I will say that last week’s federal indictment of New York mayor Eric Adams did come close to eliciting joy, except the harm he and his negligent administration have inflicted is terrible. There are five indictments against Adams, including accepting money from foreign nationals, some while he was campaigning for mayor. The city has a program where donations up to $250 from individuals are matched eight dollars by the fund to every dollar donated.1 The Adams’ 2021 mayoral campaign received $10 million in public matching funds. Beyond the foreign money, there are also several instances where the Adams team manipulating larger donations to maximize the public money.
It would all be so funny if it wasn’t so damn sad. But I have done the math and figured out a way for this to work out for the city. Eric Adams is passionate when it comes to catching fare evaders on the MTA, he has ballooned the NYPD presence on trains to catch people. Apparently lots and lots of police overtime brings Adams joy. A single MTA fare is $2.90 and the ticket for jumping turnstile is $100.00. So if I divide the ten million by the cost of one ride, follow me here, I know it’s not a perfect analogy but perfection is a myth, Eric Adams jumped the turnstile 3,448,275.86 times. And at $100 a ticket, he owes New York City, he owes us, $344,827,586.20. Because if we let him get away with it, what message are we sending?

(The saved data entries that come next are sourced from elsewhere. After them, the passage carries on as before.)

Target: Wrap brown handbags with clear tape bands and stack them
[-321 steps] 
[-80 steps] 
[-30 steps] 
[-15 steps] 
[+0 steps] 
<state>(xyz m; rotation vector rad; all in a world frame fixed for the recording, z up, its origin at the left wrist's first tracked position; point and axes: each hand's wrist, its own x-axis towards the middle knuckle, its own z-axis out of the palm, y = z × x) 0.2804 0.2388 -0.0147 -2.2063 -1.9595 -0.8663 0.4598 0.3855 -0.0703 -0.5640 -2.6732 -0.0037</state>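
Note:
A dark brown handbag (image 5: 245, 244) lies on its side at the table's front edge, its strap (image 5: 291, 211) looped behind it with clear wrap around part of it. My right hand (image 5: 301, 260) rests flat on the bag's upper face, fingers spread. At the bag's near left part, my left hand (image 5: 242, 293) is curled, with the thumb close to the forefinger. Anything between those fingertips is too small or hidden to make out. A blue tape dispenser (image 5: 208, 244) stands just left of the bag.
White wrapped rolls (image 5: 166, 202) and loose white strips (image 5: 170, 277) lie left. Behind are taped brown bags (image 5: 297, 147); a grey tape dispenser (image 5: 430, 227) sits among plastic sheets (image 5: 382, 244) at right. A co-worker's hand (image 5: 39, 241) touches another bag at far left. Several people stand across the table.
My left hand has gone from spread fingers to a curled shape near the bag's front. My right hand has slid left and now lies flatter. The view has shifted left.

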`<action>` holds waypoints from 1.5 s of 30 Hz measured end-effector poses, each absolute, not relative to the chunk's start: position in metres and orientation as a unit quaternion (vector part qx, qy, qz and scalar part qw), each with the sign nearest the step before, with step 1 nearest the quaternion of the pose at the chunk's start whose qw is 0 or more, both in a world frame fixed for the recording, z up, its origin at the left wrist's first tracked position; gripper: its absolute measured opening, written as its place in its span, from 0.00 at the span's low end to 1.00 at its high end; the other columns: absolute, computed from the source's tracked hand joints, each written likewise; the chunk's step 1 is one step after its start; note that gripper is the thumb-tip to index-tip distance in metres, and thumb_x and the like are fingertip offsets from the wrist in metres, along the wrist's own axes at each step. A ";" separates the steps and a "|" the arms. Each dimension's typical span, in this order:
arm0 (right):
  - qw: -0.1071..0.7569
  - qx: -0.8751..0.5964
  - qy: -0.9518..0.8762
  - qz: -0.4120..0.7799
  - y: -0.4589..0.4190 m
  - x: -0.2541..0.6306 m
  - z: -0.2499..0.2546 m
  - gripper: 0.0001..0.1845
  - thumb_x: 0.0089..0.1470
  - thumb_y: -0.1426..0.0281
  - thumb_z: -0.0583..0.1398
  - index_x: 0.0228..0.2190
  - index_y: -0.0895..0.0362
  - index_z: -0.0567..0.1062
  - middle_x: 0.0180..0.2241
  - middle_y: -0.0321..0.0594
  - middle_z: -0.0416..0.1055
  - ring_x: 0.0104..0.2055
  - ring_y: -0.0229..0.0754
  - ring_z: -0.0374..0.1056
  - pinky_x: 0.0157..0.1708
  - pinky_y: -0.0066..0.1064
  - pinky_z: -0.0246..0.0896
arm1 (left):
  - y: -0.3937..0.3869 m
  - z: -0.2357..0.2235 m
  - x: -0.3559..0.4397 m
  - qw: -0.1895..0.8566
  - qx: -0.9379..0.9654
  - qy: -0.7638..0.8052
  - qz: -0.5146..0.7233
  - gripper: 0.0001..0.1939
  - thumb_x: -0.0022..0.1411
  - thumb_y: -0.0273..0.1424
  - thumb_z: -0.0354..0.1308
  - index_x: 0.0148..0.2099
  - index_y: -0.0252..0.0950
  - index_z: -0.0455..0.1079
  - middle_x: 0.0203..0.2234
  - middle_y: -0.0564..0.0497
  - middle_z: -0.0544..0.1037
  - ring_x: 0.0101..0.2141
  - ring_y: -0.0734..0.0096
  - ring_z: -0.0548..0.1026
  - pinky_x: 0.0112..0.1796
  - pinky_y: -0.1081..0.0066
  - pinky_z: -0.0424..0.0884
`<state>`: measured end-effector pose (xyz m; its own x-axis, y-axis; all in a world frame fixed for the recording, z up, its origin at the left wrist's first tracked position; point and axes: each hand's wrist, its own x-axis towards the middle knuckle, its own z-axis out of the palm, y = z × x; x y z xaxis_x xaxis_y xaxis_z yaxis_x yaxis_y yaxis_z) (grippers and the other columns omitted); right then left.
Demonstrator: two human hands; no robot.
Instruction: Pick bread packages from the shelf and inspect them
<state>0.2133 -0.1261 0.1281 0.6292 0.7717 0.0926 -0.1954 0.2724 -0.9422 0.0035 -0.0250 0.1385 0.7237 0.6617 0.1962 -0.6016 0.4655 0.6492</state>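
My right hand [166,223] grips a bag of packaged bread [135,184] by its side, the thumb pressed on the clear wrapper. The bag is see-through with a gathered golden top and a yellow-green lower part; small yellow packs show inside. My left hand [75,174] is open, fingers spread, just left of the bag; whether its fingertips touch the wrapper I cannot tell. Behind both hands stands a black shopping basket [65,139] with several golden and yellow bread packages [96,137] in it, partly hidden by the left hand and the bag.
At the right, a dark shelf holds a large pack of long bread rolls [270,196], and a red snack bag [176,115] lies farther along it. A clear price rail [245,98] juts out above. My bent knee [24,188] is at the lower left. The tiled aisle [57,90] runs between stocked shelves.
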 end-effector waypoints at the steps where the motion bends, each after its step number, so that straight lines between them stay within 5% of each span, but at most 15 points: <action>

“The success of New York City’s Campaign Finance Program demonstrates how small-dollar matching funds can engage citizens and strengthen democracy. The Program maximizes the voices of ordinary voters, amplifying smaller contributions and helping ensure politicians are accountable to the people they serve, not to big-money special interest contributors.” (NYC Campaign Finance Board)
Ooooh boy, I LOVE a hand clap song. Thank you for the reminder. Joy, right there. 👏🏼👏🏼👏🏼
Thank you for this. I needed to read your message today. I find joy in the little things. Your post gave me joy and brightened my day.